For complex diseases that are dictated by complex interactions between 'gene X environment', we can perhaps only produce a probability of having a disease or developing it within a specified time-frame, e.g., risk of developing cancer by age 55.
Lets me take a look at your question in a bit different view than what Kevin did:
It depends on what do you mean by SNP:
By SNP if you mean those single nucleotide variants that are present in a relatively large fraction of the population ( > 1%), the answer is a big NO! These markers are useful for doing genetic association studies. In these studies, researchers only investigate to see whether there is an association between a genotype and phenotype or not. Here the study can not say anything about causation of the variant with regard to the phenotype development. Indeed the result of association studies has no clinical utility and so genotyping for common SNPs (even those showed a very strong association with a phenotype in GWAS) should be avoided to be offered to patients.
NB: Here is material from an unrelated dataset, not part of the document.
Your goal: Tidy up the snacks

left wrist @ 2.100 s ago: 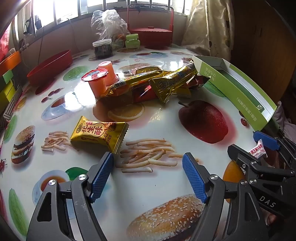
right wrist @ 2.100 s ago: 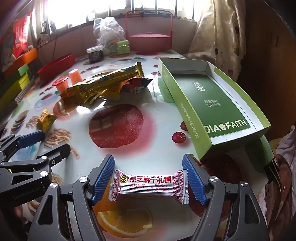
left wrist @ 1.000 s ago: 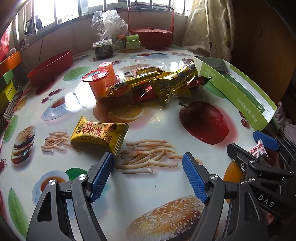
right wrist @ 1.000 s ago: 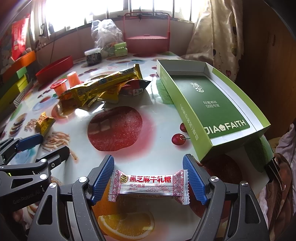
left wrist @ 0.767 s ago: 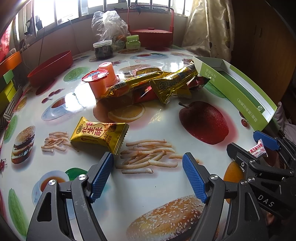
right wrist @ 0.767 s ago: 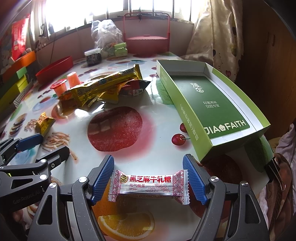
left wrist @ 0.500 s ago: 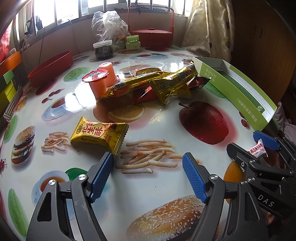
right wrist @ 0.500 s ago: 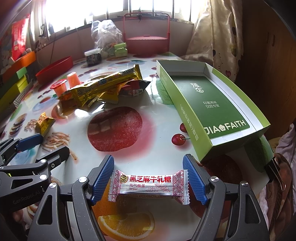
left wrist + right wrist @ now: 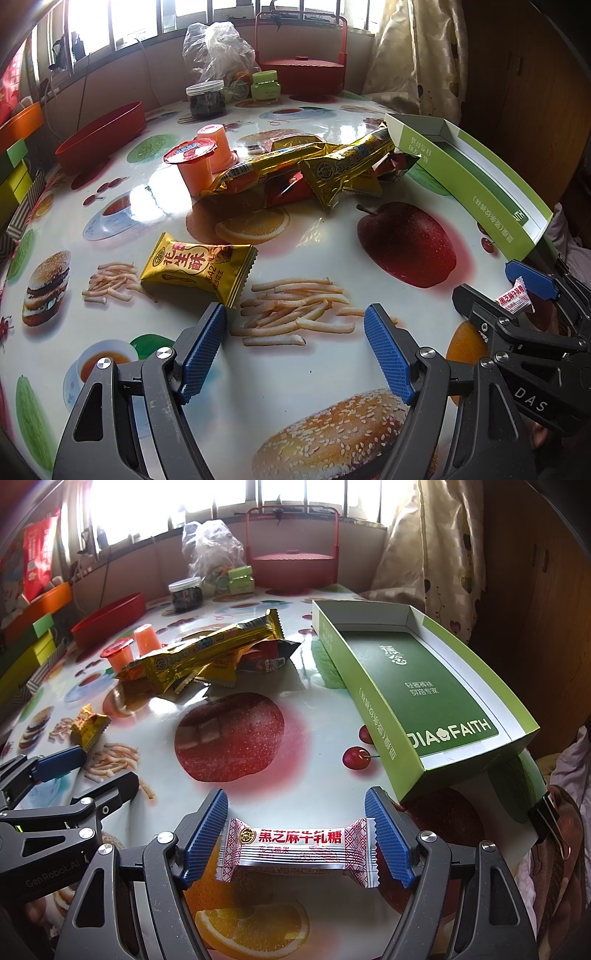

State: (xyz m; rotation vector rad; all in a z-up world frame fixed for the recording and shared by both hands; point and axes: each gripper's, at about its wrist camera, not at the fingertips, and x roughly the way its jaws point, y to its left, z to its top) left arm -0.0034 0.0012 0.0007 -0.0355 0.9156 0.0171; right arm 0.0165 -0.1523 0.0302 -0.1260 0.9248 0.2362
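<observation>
The desk (image 9: 325, 716), covered in a glossy food-print cloth, carries everything. The green box (image 9: 424, 686) lies open and empty along its right side, its near corner overhanging the edge; it seems meant to receive the snacks. A heap of long gold bars (image 9: 207, 653) and darker packets lies mid-desk, left of the box, with two orange jelly cups (image 9: 194, 166) just left of it. They look unsorted as yet. A yellow packet (image 9: 197, 267) lies alone nearer the left tongs.

The right tongs (image 9: 297, 843) hold a white-and-red candy (image 9: 295, 845) lengthwise, each crimped end pressed against a blue pad, jaws wide yet closed on it. Gripping it by the ends keeps the wrapper flat for dropping into the box, which sits just ahead and to the right. From the left view, the candy (image 9: 513, 295) pokes out between those tongs above the desk's near right edge.

The left tongs (image 9: 295, 349) hover wide open and empty above the printed fries, the yellow packet just beyond the left pad, likely the next pick.

Compared with the earlier frames, almost nothing differs: both tongs stay as they were, the candy remains clamped, and no snack has entered the box.
</observation>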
For diagnosis, it is mandatory to know how relevant is the variant to the observed phenotype. Actually in diagnosis causation matters. For example, consider the rs33915217 variant. However by definition, it has rs# (comes from dbSNP) and considered to be an SNP, but it can CAUSES Beta Thalassemia ( a Mendelian disorder) as recorded in the ClinVar database (https://www.ncbi.nlm.nih.gov/clinvar/variation/15447/).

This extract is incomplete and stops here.